Problem to work on →
After finding the line with "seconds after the" in the entries below, retype exactly each line from there through the line with "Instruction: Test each", including that final line.

Extracted entries →

+++++

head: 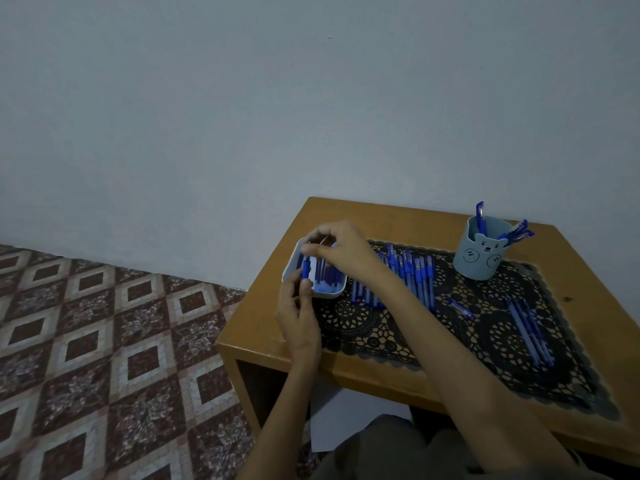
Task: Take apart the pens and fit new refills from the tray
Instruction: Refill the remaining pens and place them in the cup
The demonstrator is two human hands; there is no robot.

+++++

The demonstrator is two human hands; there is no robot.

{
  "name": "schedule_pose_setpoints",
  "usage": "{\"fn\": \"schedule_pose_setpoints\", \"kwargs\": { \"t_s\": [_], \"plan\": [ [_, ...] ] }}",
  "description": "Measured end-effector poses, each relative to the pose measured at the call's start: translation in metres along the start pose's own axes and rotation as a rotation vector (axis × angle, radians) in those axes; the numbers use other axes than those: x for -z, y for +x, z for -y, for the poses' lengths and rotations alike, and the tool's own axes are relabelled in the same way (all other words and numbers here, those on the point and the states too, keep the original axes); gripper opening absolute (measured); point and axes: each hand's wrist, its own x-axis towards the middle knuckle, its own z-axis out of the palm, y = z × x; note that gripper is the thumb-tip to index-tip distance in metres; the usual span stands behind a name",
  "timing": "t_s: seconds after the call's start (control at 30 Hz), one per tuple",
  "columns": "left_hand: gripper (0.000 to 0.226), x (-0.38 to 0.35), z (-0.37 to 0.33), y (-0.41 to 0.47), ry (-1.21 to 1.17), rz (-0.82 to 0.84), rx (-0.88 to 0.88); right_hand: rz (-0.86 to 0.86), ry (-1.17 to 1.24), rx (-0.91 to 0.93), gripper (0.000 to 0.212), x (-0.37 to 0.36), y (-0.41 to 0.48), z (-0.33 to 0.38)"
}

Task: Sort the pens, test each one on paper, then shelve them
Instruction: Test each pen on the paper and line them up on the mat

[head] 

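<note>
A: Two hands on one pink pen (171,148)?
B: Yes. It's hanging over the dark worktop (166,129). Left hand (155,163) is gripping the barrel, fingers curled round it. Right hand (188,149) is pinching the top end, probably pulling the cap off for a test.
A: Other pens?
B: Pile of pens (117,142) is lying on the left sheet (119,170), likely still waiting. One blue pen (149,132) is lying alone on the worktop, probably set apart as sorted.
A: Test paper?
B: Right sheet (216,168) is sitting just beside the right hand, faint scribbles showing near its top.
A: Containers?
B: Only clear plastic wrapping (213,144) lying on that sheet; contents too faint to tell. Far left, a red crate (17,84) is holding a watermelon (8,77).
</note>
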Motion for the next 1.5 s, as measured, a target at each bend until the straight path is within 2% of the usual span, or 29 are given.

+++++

Result →
  "timing": "t_s: seconds after the call's start (control at 30 Hz), one per tuple",
  "columns": "left_hand: gripper (0.000 to 0.226), x (-0.38 to 0.35), z (-0.37 to 0.33), y (-0.41 to 0.47), ry (-1.21 to 1.17), rz (-0.82 to 0.84), rx (-0.88 to 0.88); right_hand: rz (-0.86 to 0.86), ry (-1.17 to 1.24), rx (-0.91 to 0.93), gripper (0.000 to 0.212), x (-0.37 to 0.36), y (-0.41 to 0.48), z (-0.33 to 0.38)"
}

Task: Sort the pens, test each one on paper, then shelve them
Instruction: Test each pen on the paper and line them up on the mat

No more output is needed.